Richard Nault at a 2005 reunion of the Hoops Group of his former students in front of Bishop Hall.
Nault (center rear holding child) at a 2005 reunion of the Hoops Group of his former students in front of Miami’s Bishop Hall. Photo by Greg Moody

Greg Moody, class of 1989, says Nault shaped his Miami experience. To thank Nault for bringing them together, the Hoops Group created a leadership library for him on their graduation day. They filled the shelves with a careful selection of readings about leadership. 

“We continued to get together every summer after graduation and he joined us,” Moody said. “That’s when it moved from a student relationship with him as our mentor into a friendship where he was really a part of each of our families.” 

As Moody scrolled through the tributes on Nault’s Facebook page, he could see how many other lives had been influenced like his. 

“One of the wonderful things I’ve realized these past few weeks is that Dick had enough for everyone,” Moody said. “Somehow he made everyone feel like they were the center of his world.”

Nault also was supportive of his sister’s family, never having married himself. After Gibson’s husband died seven years ago, Nault walked his niece down the aisle when she got married.

“I have three children and, from the very beginning, he was always there for them,” Gibson said. “He was like a second father to them.” 

In his free time, Nault loved spending time in his garden, though he wasn’t fond of the deer that threatened to eat his plants. He was active in Oxford’s Holy Trinity Episcopal Church and served as a senior warden there for three years. 

Traveling was another one of Nault’s passions. He took each of Gibson’s children on special trips. Gibson remembered flying with Nault to Moscow to visit her daughter, who was studying there while a student at Miami.

“I couldn’t even begin to tell you all of the places he has been,” Gibson said. 

He was also a part of an invite-only men’s book club for many years. As Nault read the books, he passed them along to his longtime friend, Janet Feazell. 

The two met when they both bought houses on the same street 36 years ago. 

“Our paths would have not crossed had we not bought houses next to each other,” Feazell said. “But he became a part of our family.” 

When their oldest child was a freshman in high school, Feazell’s family decided to move. When she told Nault, he wept even though they were only going a quarter of a mile away. That was more than 20 years ago and they still stayed close. 

Nault was present for many milestones in Feazell’s family. He anticipated both of her children’s births, spoke at their weddings, took her sons on college visits and saw her youngest get his Navy pilot wings. 

“People in my life know Dick because they know he was our person,” Feazell said. “He made us better people.”

In 2017, Nault traveled with the Feazells to California to have Thanksgiving with them. On their drive back to Los Angeles after being in Joshua Tree, the gas station attendant was convinced he was Mr. Rogers. Feazell said he loved it. 

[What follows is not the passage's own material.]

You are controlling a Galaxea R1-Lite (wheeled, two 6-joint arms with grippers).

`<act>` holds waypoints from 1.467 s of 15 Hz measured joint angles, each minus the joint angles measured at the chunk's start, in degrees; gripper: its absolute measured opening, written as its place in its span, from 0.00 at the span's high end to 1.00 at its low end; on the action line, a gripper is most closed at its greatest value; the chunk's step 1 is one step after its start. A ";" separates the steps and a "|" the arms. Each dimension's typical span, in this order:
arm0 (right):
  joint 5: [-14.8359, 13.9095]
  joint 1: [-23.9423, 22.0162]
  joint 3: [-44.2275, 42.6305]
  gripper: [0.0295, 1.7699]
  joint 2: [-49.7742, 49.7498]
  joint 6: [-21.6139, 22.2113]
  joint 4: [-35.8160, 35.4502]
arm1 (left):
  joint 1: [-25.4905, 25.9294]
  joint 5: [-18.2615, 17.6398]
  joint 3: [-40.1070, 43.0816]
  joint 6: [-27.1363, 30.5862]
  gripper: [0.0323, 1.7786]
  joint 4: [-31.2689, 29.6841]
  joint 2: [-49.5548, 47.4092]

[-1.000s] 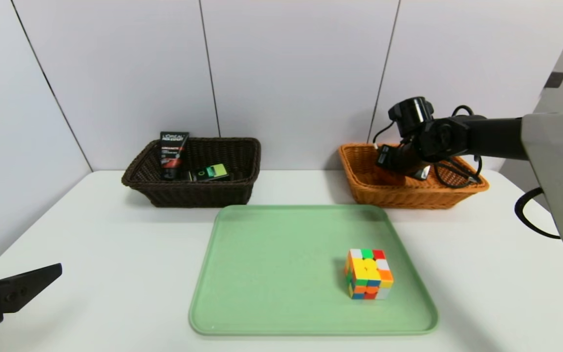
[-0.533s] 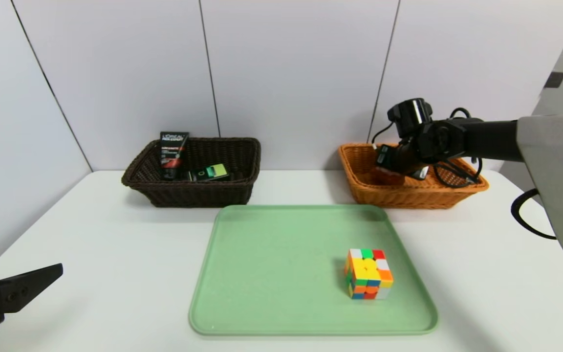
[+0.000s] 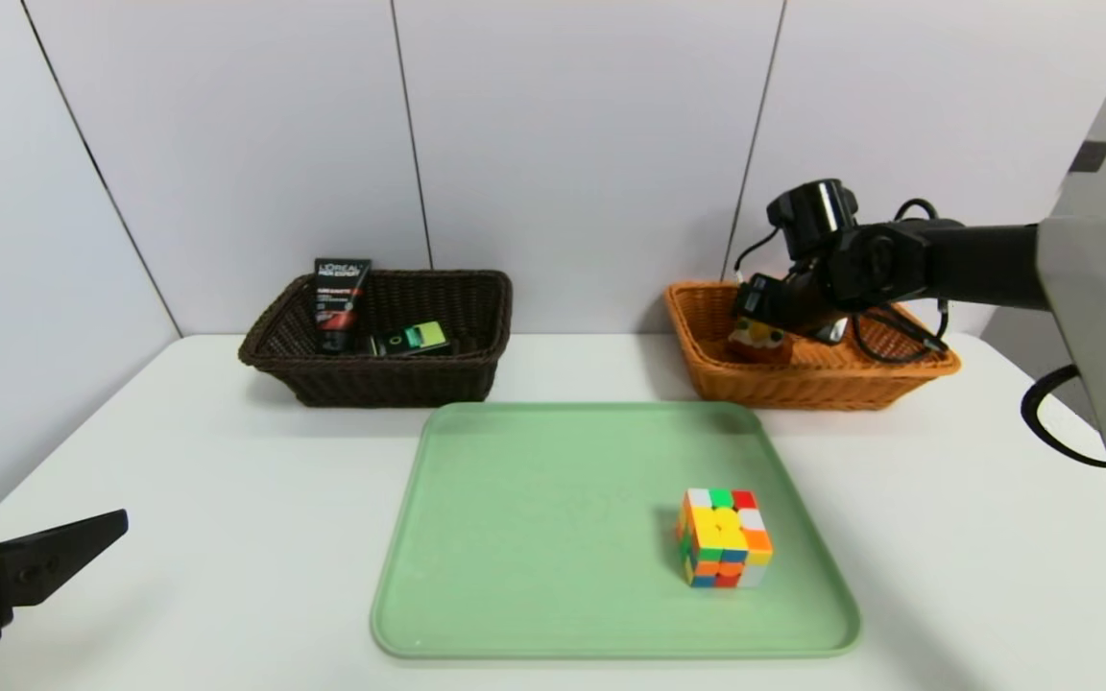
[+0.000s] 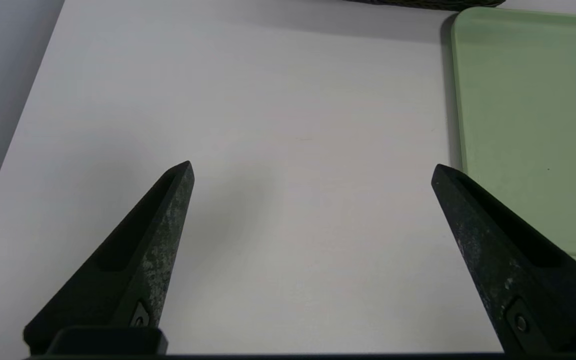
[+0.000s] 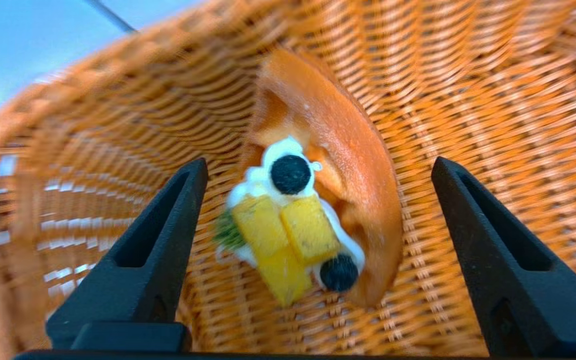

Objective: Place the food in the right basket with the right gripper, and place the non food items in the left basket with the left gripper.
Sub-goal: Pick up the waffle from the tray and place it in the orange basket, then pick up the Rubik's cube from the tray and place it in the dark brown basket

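Risk comes first from the right gripper [image 5: 318,167], which hangs low inside the orange-tan right basket [image 3: 707,369]: if it pulls back sideways rather than lifting clear, a finger could catch the wicker wall and drag or tip the basket, or knock the waffle wedge [image 5: 318,220]. The wedge itself seems to lean on its edge against the weave rather than lie flat, though the blurred wrist view makes this hard to judge; it may topple, which would do no harm inside the basket.

Its jaws are spread wide with nothing between the pads; the wedge lies free just beyond the fingertips, roughly centred in the gap and touching neither finger.

A second hazard concerns the puzzle cube [image 3: 724,537], left on the green tray [image 3: 476,595] toward its right side. The left gripper [image 4: 313,167], parked low at the near left corner of the white table [image 3: 227,499] with jaws released and empty, would have a long reach across the tray, and a smooth cube could slip from a shallow pinch. The black tube [image 3: 340,302] and the slim bottle [image 3: 414,338] already sit in the dark left basket [image 3: 476,369].
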 joint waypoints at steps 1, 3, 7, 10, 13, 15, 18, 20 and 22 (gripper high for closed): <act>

Feazell, a nurse, took on Dick’s medical care when he became ill. She was always checking in on him throughout the pandemic. Though her family was able to say goodbye to him, it wasn’t easy. 

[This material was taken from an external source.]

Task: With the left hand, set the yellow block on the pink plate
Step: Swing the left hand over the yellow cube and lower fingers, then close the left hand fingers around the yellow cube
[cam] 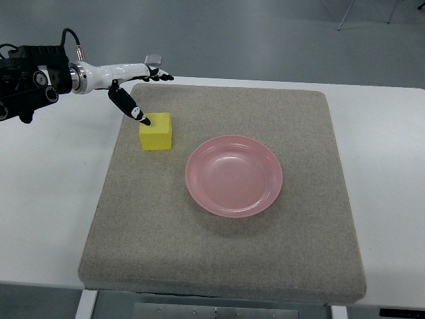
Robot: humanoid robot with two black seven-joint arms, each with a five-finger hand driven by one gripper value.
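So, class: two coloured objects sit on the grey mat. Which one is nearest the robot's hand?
The yellow block. One fingertip of the left hand reaches its top left edge, while the pink plate lies farther right, well clear of the hand.

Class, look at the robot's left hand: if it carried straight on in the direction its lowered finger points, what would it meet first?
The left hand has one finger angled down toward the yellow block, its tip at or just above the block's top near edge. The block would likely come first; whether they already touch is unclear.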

“I wasn’t ready to say goodbye to Dick,” Feazell said. “We really miss him.”

Nault is survived by his sister, Linda Nault Gibson, her three children and their spouses, and six great-nephews and nieces.

The family will have a private celebration of life ceremony at 11 a.m.  Saturday, Nov. 14, at the Holy Trinity Episcopal Church. The service will also be livestreamed. The family plans to hold a larger gathering in 2021 to celebrate his life with the many people he impacted and loved.